Elsevier

Geoderma Regional

Volume 24, March 2021, e00353
Geoderma Regional

Harvesting spatially dense legacy soil datasets for digital soil mapping of available water capacity in Southern France

https://doi.org/10.1016/j.geodrs.2020.e00353Get rights and content

Highlights

  • We used dense samplings of legacy soil observations to map Soil Available Water Capacity (SAWC) over an irrigated perimeter.

  • The best results were obtained with Quantile Random Forest (QRF) using geographical locations as additional soil covariates

  • Feeding QRF with 2781 additional auger hole observations greatly increased the accuracy and resolution of the SAWC map

  • QRF performances were however limited by the observational uncertainties of the SAWCs determined from auger holes

  • Extending SAWC maps to the whole irrigated perimeter would need to automatize the digitalization of auger hole observations.

Abstract

Although considerable work has been conducted in recent decades to build soil databases, the legacy data from a lot of former soil survey campaigns still remain unused. The objective of this study was to determine the interest in harvesting such legacy data for mapping the soil available water capacities (SAWCs) at different rooting depths (30 cm, 60 cm, 100 cm) and to the maximal observation depth, over the commune of Bouillargues (16 km2, Occitanie region, southern France).

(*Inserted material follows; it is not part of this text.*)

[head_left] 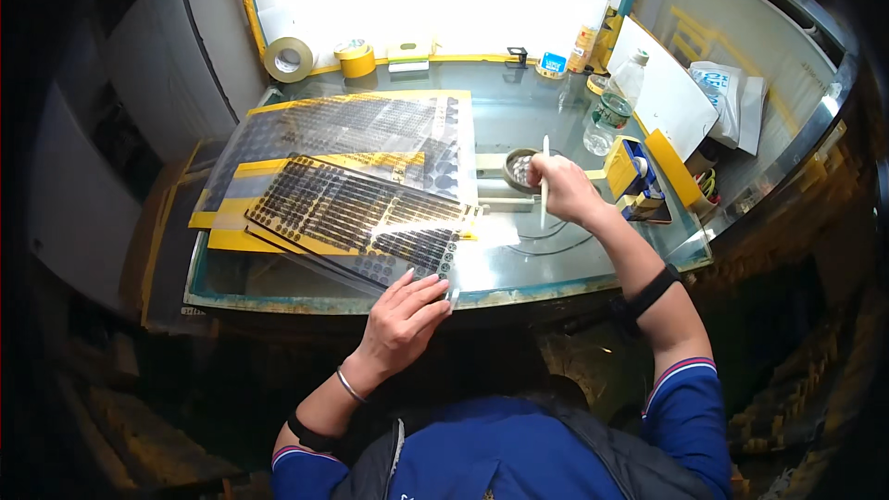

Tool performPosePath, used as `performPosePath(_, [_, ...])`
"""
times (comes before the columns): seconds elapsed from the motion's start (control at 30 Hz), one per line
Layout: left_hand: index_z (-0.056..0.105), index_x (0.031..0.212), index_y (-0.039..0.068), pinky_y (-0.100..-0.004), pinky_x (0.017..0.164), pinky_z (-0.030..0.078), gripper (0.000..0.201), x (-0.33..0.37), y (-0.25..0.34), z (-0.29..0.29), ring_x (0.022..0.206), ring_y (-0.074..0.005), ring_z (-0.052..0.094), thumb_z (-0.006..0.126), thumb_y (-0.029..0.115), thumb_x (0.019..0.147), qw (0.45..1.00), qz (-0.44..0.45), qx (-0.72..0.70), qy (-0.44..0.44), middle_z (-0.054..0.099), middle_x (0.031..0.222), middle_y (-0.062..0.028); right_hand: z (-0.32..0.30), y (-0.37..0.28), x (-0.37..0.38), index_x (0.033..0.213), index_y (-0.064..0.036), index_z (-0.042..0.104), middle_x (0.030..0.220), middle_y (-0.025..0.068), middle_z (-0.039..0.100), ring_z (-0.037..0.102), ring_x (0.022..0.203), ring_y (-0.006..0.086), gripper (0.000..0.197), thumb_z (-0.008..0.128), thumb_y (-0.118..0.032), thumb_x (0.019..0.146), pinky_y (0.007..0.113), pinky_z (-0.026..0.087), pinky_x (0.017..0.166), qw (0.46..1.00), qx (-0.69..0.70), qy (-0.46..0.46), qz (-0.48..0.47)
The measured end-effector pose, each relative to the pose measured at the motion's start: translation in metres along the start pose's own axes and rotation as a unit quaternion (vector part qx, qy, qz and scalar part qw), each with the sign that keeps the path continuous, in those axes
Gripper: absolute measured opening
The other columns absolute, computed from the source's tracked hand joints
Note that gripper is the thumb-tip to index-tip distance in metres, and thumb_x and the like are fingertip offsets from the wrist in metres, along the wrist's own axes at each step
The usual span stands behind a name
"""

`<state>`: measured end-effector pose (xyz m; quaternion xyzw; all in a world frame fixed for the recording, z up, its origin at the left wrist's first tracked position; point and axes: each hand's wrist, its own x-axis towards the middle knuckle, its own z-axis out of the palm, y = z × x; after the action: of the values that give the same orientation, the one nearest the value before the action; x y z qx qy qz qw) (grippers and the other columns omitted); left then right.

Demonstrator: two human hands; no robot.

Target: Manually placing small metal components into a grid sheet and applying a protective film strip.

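Observation:
My left hand lies with fingers stretched out on the near right corner of a clear film sheet printed with dense rows of small dark shapes. The sheet rests at a slant over other printed films and yellow-edged sheets. My right hand is closed around a thin white pen-like stick, held nearly upright over the glass table. Right beside its fingers sits a small round grey-brown dish or ring with pale contents, partly covered by the hand. I cannot tell whether the fingers touch it.
The glass table has a bright lit panel behind it. Along the back stand tape rolls and a small black stand. To the right are a plastic bottle, a blue-and-yellow tape dispenser and a white board.

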<state>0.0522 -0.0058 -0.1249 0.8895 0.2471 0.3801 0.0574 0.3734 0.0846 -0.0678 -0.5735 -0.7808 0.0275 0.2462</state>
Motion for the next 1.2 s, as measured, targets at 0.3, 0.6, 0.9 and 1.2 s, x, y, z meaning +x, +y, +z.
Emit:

An increasing number of available auger hole observations with SAWC estimations – from 0 to 2781 observations – were added to the existing soil profiles to calibrate quantile regression forests (QRFs) using the Euclidean buffer distances from the sites as soil covariates. The SAWC was first mapped separately for different soil layers, and the mapping outputs were pooled to estimate the required SAWC. The uncertainty of the SAWC prediction was estimated from the estimated mapping uncertainties of the individual soil layers by an error propagation model using a first-order Taylor analysis.

The performances of the SAWC predictions and their uncertainties were evaluated with a 10-fold cross validation that was iterated 20 times. The results showed that the use of a quantile regression forest that was fed with auger hole observations and that used the Euclidean buffer distances as soil covariates considerably augmented the performances of the SAWC predictions (percentages of explained variance from 0.39 to 0.70) compared to the performance of a classical DSM approach, i.e., a QRF that solely used soil profiles and only environmental covariates (percentages of explained variance from 0.04 to 0.51). The analysis of the results revealed that the performances were also dependent on the spatial patterns of the different examined SAWCs and was limited by the observational uncertainties of the SAWCs determined from auger holes. The best performance tended to also provide the best view of the uncertainty patterns with an overestimation of uncertainty.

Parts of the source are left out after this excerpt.